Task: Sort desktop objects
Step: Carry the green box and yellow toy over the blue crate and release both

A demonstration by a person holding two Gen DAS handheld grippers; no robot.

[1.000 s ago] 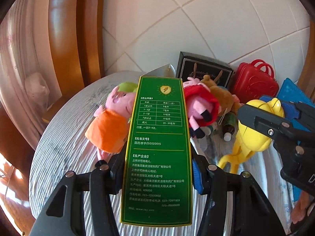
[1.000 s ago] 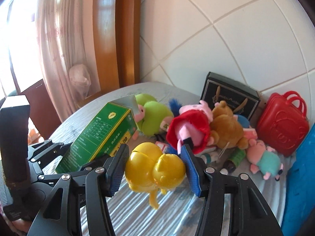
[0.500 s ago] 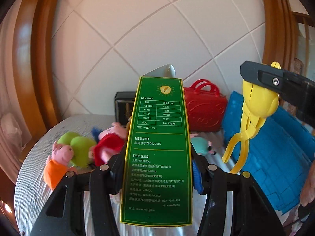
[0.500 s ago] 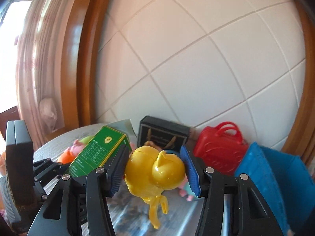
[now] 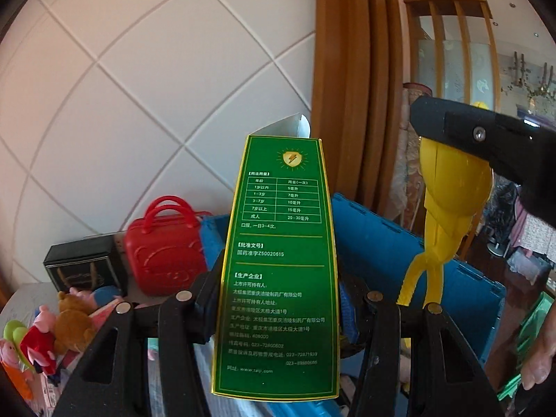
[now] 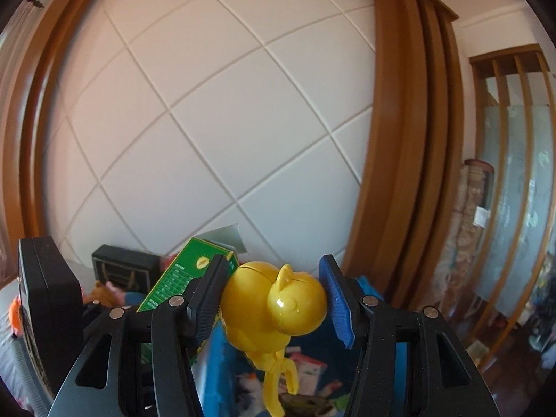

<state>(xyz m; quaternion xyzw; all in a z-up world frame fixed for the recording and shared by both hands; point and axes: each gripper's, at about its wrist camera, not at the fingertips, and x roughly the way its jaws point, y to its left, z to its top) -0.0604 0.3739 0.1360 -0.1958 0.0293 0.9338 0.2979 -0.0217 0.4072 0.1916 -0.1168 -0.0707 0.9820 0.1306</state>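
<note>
— So, what is each tool carrying?

— One item apiece. The left gripper (image 5: 278, 316) is clamped on one tall green cardboard medicine box (image 5: 278, 271), upright, with its silvery top flap open. The right gripper (image 6: 274, 302) holds one glossy yellow plastic cat figure (image 6: 274, 309): its left pad presses the body, while a thin gap seems to show at the blue right pad (image 6: 335, 300) (so whether that side touches, I cannot tell).

— And where are they held?

— Both are in the air above one blue plastic crate (image 5: 382, 239). From the left wrist camera the figure's two legs dangle over the crate's far rim.

— What is left on the table?

— One red plastic toy suitcase with two handles (image 5: 163, 253) stands just beside the crate, and one black gift box (image 5: 83, 267) is next to that. In front lies a heap of plush toys (image 5: 52, 330): one brown bear and at least three pink pig dolls, though the edge blurs the count.

— Anything inside the crate?

— Some packets, too small to count.
</note>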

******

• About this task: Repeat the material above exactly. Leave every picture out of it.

• Solved problem:
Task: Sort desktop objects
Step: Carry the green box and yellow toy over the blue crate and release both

A demonstration by a person holding two Gen DAS handheld grippers; no robot.

[1.000 s ago] 
[1.000 s ago] 
[0.500 s ago] 
[0.500 s ago] 
[now] 
[now] 

<state>(xyz m; quaternion xyzw; all in a z-up world frame fixed for the recording and shared by both hands; point and axes: each gripper's, at about its wrist camera, not at the fingertips, and x roughly the way its jaws point, y to its left, z to its top) -0.0604 0.3739 0.1360 -0.1958 0.0293 0.9338 0.2979 -0.0217 0.4072 0.1916 -0.1168 -0.0707 0.9820 0.1306</state>
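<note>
— So, what is each tool carrying?

— One item apiece. The left gripper (image 5: 278, 316) is clamped on one tall green cardboard medicine box (image 5: 278, 271), upright, with its silvery top flap open. The right gripper (image 6: 274, 302) holds one glossy yellow plastic cat figure (image 6: 274, 309): its left pad presses the body, while a thin gap seems to show at the blue right pad (image 6: 335, 300) (so whether that side touches, I cannot tell).

— And where are they held?

— Both are in the air above one blue plastic crate (image 5: 382, 239). From the left wrist camera the figure's two legs dangle over the crate's far rim.

— What is left on the table?

— One red plastic toy suitcase with two handles (image 5: 163, 253) stands just beside the crate, and one black gift box (image 5: 83, 267) is next to that. In front lies a heap of plush toys (image 5: 52, 330): one brown bear and at least three pink pig dolls, though the edge blurs the count.

— Anything inside the crate?

— Some packets, too small to count.
</note>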

Work on this exercise is complete, and nothing remains.